Here were a few common ideas we saw in the top entries; we've pointed out the code related to these ideas further below where we've "dissected" the code.
To avoid unnecessary work, many entries first removed duplicate fragments. One way of doing this is to use SORTROWS followed by DIFF to remove duplicates. Since SORTROWS operates on all columns of the data set, this does more work than is necessary and takes too long. A few entries "inlined" the SORTROWS algorithm, but this still performed unnecessary work.
A clever idea involved removing the SORTROWS algorithm entirely. All that's needed is to remove identical segments; we don't need to sort all the rows. With this in mind, a simple hash was performed, which mapped the n-space SORTROWS and DIFF problem (where n is the length of a segment) into a 1-d SORT and DIFF problem. Because only one column of data is sorted, this saves time. This mapping was done using a vector of random numbers; while this wasn't 100% foolproof, the likelihood of random numbers not producing the desired behavior is small and this method worked well.

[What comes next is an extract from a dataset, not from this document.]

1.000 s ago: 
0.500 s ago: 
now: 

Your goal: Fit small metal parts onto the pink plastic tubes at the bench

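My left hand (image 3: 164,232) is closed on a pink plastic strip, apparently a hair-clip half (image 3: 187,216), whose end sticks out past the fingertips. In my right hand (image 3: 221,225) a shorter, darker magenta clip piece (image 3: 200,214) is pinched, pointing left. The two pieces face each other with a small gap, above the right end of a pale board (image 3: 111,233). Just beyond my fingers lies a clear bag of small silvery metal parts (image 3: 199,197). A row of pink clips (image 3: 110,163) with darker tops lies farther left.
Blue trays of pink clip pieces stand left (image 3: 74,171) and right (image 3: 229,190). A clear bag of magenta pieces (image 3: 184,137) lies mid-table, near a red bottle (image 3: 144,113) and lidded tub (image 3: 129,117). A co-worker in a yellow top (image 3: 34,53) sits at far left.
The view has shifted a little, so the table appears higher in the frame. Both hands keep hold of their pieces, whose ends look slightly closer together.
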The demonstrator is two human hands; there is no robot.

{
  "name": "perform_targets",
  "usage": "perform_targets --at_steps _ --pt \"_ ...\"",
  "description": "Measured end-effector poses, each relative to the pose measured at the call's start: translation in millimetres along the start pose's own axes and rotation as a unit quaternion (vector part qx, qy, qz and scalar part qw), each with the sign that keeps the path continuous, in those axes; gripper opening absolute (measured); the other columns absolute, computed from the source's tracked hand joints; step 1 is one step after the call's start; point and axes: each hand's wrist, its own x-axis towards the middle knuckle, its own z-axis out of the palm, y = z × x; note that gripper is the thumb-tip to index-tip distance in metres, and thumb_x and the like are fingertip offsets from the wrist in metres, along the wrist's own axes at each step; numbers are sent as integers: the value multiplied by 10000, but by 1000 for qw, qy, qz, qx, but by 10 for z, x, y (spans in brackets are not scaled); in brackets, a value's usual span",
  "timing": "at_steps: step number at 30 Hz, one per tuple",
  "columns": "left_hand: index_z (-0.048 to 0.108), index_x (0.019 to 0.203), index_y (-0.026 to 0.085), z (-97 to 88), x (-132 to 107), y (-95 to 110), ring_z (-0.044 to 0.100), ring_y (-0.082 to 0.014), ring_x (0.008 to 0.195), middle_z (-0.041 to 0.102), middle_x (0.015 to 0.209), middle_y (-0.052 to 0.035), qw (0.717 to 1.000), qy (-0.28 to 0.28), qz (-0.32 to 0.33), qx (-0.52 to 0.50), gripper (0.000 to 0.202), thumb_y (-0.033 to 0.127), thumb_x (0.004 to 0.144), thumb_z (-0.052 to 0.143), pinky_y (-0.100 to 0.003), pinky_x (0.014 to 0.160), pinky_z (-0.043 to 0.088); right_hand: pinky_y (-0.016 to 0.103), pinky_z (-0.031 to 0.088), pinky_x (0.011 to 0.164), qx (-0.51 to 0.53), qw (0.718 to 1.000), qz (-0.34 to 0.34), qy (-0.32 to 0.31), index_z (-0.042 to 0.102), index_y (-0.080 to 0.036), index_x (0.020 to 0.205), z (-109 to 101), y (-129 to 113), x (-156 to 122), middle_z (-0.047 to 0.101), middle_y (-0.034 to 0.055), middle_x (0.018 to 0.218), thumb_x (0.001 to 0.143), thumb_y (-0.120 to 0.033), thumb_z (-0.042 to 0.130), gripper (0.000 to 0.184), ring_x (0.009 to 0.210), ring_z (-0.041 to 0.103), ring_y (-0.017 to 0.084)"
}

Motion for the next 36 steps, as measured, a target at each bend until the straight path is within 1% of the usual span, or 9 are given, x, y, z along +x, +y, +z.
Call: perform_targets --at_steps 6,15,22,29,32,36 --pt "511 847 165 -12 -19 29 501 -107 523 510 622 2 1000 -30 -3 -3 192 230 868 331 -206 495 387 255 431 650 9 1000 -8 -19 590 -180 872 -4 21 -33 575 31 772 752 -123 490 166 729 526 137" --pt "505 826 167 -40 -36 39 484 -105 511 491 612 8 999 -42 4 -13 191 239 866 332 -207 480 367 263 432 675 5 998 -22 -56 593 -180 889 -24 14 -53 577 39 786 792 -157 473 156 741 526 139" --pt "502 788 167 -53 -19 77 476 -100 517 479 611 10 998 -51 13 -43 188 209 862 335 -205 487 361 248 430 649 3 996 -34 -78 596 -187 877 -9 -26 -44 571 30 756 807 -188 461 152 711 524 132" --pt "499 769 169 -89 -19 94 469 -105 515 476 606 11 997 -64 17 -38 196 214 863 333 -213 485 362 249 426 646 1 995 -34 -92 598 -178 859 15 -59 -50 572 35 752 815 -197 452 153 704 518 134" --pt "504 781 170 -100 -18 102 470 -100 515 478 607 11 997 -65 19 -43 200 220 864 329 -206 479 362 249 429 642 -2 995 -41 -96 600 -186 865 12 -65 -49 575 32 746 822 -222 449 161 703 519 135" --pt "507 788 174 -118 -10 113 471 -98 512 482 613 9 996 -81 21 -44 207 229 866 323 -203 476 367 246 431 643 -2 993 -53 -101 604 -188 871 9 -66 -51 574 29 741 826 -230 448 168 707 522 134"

Here's that mapping as used in the winning entry:
lSegs = size(Segments, 2); [SortedHash Order] = sort(Segments * randn(lSegs, 1)); startSegs = Order(diff(cat(1, SortedHash, 0)) ~= 0)';
Matching the segments is where most of the algorithms spent most of their time, matching up every pair with every possible overlap; a natural way of matching the segments is to use STRCMP/STRNCMP and FIND.
As before, a simple hash was used to quickly perform the comparison, saving a significant amount of CPU time.
As the segments were combined, the running length of the final output grew, but the rate at which it grew couldn't be determined ahead of time. This presented a challenge in efficiently storing the result as it's formed.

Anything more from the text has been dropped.